The part of handling the fork where we decide we're going to follow the child and so we need to switch the process PID & TID does have to happen on event receipt. The point there is that until the client pulls an event from the public event queue, it doesn't know that the state change has happened yet. We don't want the current state that you access with GetState, GetPID, GetSelectedThread, etc. to get out of sync with the event flow, so to the public world it should appear to it as if the process were in the state of the last event it actually received.
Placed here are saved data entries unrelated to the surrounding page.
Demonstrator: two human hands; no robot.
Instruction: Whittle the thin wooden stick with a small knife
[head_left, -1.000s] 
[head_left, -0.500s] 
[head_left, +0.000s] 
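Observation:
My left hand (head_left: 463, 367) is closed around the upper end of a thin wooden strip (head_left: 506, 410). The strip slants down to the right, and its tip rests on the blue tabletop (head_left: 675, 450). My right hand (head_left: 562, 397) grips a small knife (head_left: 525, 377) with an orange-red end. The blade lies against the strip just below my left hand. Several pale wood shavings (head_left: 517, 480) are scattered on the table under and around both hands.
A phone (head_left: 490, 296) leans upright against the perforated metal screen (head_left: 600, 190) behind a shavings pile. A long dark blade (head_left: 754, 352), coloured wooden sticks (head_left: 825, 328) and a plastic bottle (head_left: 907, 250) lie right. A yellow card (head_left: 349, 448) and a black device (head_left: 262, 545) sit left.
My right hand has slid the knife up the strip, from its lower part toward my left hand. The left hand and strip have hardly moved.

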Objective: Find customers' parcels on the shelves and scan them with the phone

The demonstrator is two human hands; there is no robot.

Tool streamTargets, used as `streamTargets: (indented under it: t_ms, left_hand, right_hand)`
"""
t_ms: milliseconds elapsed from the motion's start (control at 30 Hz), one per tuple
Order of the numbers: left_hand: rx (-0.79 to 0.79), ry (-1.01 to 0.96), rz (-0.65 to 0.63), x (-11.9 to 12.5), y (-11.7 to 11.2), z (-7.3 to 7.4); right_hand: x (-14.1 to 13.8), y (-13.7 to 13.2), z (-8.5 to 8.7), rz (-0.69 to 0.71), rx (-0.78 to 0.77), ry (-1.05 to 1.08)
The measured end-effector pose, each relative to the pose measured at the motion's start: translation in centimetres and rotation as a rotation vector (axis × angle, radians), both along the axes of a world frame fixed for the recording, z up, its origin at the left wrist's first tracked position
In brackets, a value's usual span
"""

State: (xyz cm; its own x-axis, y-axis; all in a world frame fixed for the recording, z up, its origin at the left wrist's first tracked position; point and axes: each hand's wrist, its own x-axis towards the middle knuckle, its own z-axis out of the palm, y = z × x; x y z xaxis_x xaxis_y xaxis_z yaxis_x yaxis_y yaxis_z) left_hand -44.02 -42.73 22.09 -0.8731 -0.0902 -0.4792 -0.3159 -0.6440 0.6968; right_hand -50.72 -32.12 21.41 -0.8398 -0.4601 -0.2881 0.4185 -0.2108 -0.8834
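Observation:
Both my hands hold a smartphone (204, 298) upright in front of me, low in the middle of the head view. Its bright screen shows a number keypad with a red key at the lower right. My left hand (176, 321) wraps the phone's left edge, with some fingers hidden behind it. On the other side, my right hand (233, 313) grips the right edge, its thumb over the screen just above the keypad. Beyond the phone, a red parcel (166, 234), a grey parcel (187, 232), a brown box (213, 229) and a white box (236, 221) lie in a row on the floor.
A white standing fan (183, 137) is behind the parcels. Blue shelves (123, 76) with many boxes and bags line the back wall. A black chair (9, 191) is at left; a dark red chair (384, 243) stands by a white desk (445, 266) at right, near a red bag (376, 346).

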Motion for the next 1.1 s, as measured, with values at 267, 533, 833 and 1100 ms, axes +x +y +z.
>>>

Having the PID or TID change before the fork event gets pulled off the queue would break this illusion.

However, the state of the process we aren't following isn't relevant to the state of the process we are following, so the part of the DidFork dealing with the discarded side of the fork can happen when the fork event is received, in ProcessGDBRemote::SetThreadStopInfo or thereabouts. That does seem like a better way to do this.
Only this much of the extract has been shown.